A workaround that I've been using to overcome this limitation, is to have exec
instead of dummy
. exec
can take the content from the standard output of a script and generate records based on that.
We can provide a simple bash script that reads and outputs the content of a file:
#!/bin/bash
# Read the content of the log entry from a file
content=$(cat log.json)
# Echo the output, which will be the input for Fluent Bit
echo $content
We can alter the configuration file as such:
[SERVICE]
Flush 5
Log_Level info
Parsers_File /fluent-bit/parsers/parsers.conf
[INPUT]
Name exec
Command /generate.sh
Tag dummy.input
Parser json
[OUTPUT]
Name stdout
Match *
The Dockerfile should also be modified to have the bash script and the log entry JSON file:
FROM amazon/aws-for-fluent-bit:latest
WORKDIR /
ADD fluent-bit.conf fluent-bit.conf
ADD log.json log.json
ADD generate.sh generate.sh
RUN chmod +x generate.sh
CMD ["/fluent-bit/bin/fluent-bit", "-c", "fluent-bit.conf"]
Running this container locally will print the following over and over again:
[0] dummy.input: [1703444437.645291508, {"source"=>"stdout", "ecs_task_arn"=>"arn:aws:ecs:region:0123456789012:task/FluentBit-cluster/13EXAMPLE", "container_name"=>"/ecs-windows-app-task-1-sample-container-cEXAMPLE", "ecs_cluster"=>"FluentBit-cluster", "ecs_container_name"=>"sample-container", "ecs_task_definition_version"=>"1", "container_id"=>"61f5e6EXAMPLE", "log"=>"10", "ecs_task_definition_family"=>"windows-app-task"}]
Loading Parsers
Parsers should not be part of the main configuration file, they should be placed into a separate file. Adhering to this requirement, Fluent Bit provides a set of parsers located under /fluent-bit/parsers/parsers.conf
path. For these parsers to be used, we have to load them in the service section:
[SERVICE]
Parsers_File /fluent-bit/parsers/parsers.conf
Parsers can work together with INPUTs, as we have already seen in the case of exec
INPUT. We can also have separate FILTER doing the parsing:
[FILTER]
Name parser
Match dummy.*
Key_Name data
Parser dummy_test
As a reminder, FILTERs are used to modify data. We will discuss different types of FILTERs in the upcoming paragraphs.

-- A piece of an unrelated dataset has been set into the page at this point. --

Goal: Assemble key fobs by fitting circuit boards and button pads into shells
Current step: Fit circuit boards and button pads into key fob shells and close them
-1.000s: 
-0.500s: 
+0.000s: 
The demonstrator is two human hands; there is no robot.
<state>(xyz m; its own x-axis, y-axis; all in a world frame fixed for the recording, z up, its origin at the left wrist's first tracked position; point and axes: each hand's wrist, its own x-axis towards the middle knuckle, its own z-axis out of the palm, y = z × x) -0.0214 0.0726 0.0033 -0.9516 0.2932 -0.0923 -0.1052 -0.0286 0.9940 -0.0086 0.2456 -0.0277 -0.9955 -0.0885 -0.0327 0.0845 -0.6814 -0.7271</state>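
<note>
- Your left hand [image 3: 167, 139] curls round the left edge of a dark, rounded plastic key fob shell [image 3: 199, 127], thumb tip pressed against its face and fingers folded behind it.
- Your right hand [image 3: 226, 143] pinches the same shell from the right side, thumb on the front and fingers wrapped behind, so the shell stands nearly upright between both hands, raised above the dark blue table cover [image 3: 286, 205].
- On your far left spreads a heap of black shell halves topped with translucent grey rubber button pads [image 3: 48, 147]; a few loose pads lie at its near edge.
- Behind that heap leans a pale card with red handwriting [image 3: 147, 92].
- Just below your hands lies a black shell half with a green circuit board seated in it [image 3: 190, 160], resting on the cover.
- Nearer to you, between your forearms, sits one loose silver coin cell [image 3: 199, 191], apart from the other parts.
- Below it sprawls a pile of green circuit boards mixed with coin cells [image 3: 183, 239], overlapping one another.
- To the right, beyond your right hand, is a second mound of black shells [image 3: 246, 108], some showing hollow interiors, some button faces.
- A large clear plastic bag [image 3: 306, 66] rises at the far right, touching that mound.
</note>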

Modify Records with FILTER
The most basic FILTER operation is the Modify. Modify can be used to do a bunch of changes on a record: - add fields with static values - overwrite fields with static values - remove fields - rename fields
Aside from static fields, we can refer to environment variables as well. For example, we can inject the current environment/AWS region in each record:
[FILTER]
Name modify
Add environment ${ENVIRONMENT}
Add region ${AWS_REGION}
ENVIRONMENT
and AWS_REGION
are environment variables and they should be specified in the task definition.
Additionally, the Modify FILTER supports conditional actions. For example, we could apply a renaming only if a certain condition is met, such as the field stars with a particular string:
[FILTER]
Name modify
Match *
Rename ecs_task_definition_family family
Condition Key_value_matches ecs_task_definition_family windows.*
The above FILTER will rename the ecs_task_definition_family
field to family
if the value of the ecs_task_definition_family
starts with windows.*
. Please note windows.*
is a regular expression. Aside from the Key_value_matches
condition, there are several other conditions we can use. All of them can be found in the Fluent Bit documentation for Modify.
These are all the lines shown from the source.